Ethical and regulatory considerations also play a critical role in the clinical translation of exosome-based therapies. Ensuring the safety and efficacy of these interventions, particularly in the context of genetic manipulation, requires robust preclinical and clinical testing. Collaborative efforts among researchers, clinicians, and regulatory bodies are essential to establish guidelines that facilitate the safe and effective use of exosomal therapies.

THE FUTURE OF EXOSOMAL NONCODING RNAS IN COLORECTAL CANCER MANAGEMENT

Exosomal ncRNAs have emerged as crucial regulators in CRC, marking a paradigm shift in disease management.
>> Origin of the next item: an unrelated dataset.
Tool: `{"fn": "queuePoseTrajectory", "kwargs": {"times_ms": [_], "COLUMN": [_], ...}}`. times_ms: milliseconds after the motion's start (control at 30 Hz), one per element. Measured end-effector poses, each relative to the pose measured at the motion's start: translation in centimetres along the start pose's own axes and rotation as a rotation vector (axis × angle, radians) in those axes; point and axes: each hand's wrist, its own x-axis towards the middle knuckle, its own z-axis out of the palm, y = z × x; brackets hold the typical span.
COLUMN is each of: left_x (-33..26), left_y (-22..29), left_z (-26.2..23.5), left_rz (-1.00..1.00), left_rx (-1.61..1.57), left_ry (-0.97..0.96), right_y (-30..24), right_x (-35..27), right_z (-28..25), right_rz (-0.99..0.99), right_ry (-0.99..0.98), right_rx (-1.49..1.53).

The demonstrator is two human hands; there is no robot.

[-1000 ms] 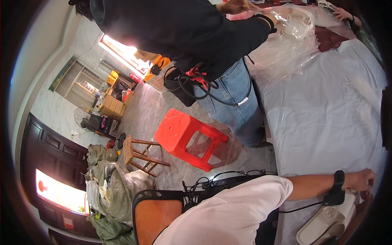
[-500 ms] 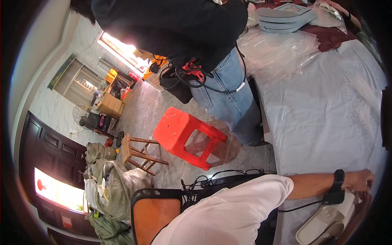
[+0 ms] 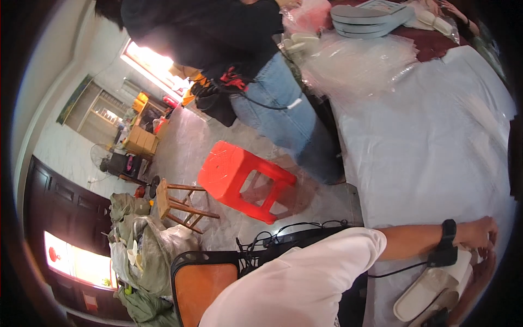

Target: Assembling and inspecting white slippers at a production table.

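Note:
My left hand reaches over the white-covered table at the right edge of the view, with a black band and box at its wrist. Its fingers are bent and closed close to my right hand; what they hold, if anything, I cannot make out. The right hand is dark and half lost at the rim, its fingers hard to see. Just below the left wrist lies a pair of cream slippers, partly covered by the box and my right arm.
Beyond the cloth lie clear plastic bags and grey-blue slippers. A person in black stands at the table's side. A red stool, a wooden stool and a sack stand on the left. An orange-backed chair is close by.
The person in black has leaned to the left, uncovering pale slippers and a pink bag at the table's far side. My hands stay close together at nearly the same place.

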Motion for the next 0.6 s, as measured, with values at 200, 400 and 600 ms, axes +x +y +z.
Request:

These bioactive molecules – including miRNAs and lncRNAs – are selectively packaged into exosomes and play vital roles in intercellular communication, modulating tumor initiation, progression, metastasis, and therapy resistance. Their stability in body fluids and tumor specificity make them promising biomarkers for noninvasive liquid biopsies, aiding in early detection and patient stratification. In addition, engineered exosomes hold potential as therapeutic vehicles, delivering targeted treatments with precision.

Despite their promise, challenges remain in standardizing isolation techniques, understanding selective RNA packaging, and ensuring safety in clinical applications. Addressing these hurdles through cutting-edge technologies, including artificial intelligence and multiomics approaches, will accelerate discoveries and unlock the full potential of these molecular messengers. With continued research and innovation, exosomal ncRNAs are poised to transform CRC care, making diagnosis more precise, prognosis more reliable, and treatment more effective, ultimately paving the way for personalized medicine in oncology.

CONCLUSION

Exosomal ncRNAs have emerged as significant players in the pathogenesis of CRC, presenting novel opportunities for clinical applications. These ncRNAs, including miRNAs andlncRNAs, are key exosomes, facilitating intercellular communication and playing critical roles in tumor progression. This review underscores the multifaceted contributions of exosomal ncRNAs in CRC and highlights their potential to revolutionize its diagnosis, prognosis, and therapy, while also acknowledging the imperative need for further research to overcome existing challenges.

Data availability statement

Data sharing does not apply to this article as no datasets were generated or analyzed during the current study.

Conflicts of interest

There are no conflicts of interest.

Funding Statement

This review article was supported by the Ministry of Health and Welfare “MOHW114-TDU-B-222-144013” and the Buddhist Tzu Chi Medical Foundation “TCMMP114-02-04.”